Only the lines from the one with "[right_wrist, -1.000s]" to the end of the listing below should be set down, exactly as written and without any pictures.

▶ [INFORMATION PROVIDED]
Segment Open

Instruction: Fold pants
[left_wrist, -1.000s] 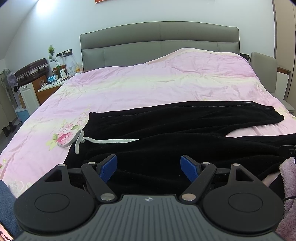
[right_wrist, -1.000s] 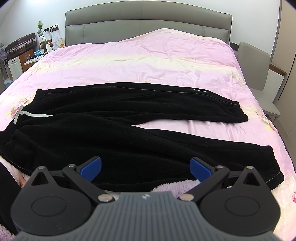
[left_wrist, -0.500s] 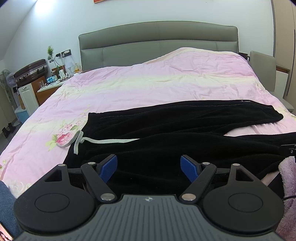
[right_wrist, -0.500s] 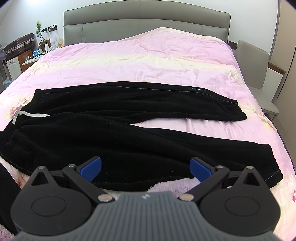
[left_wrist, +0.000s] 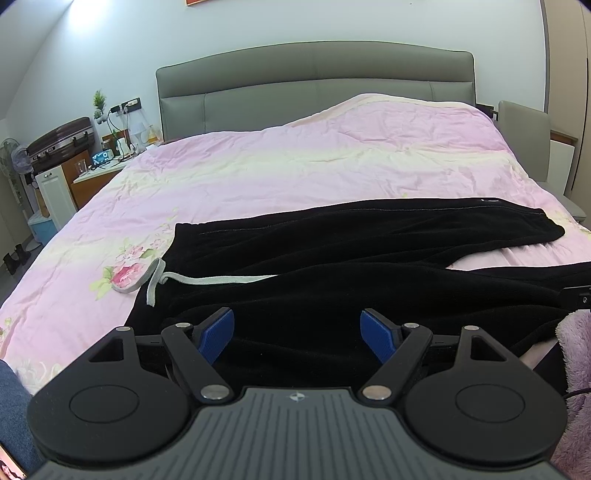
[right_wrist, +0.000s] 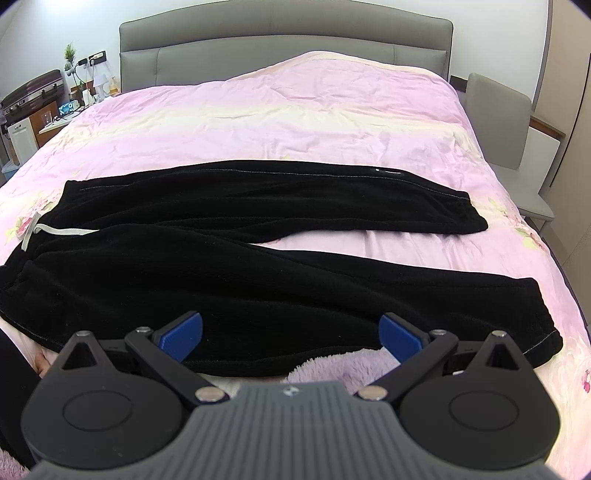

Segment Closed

▶ [EXERCISE RESULT]
[right_wrist, -1.000s] 
[left_wrist, -0.500s] 
[right_wrist, -0.500s] 
[left_wrist, +0.000s] 
[right_wrist, +0.000s] 

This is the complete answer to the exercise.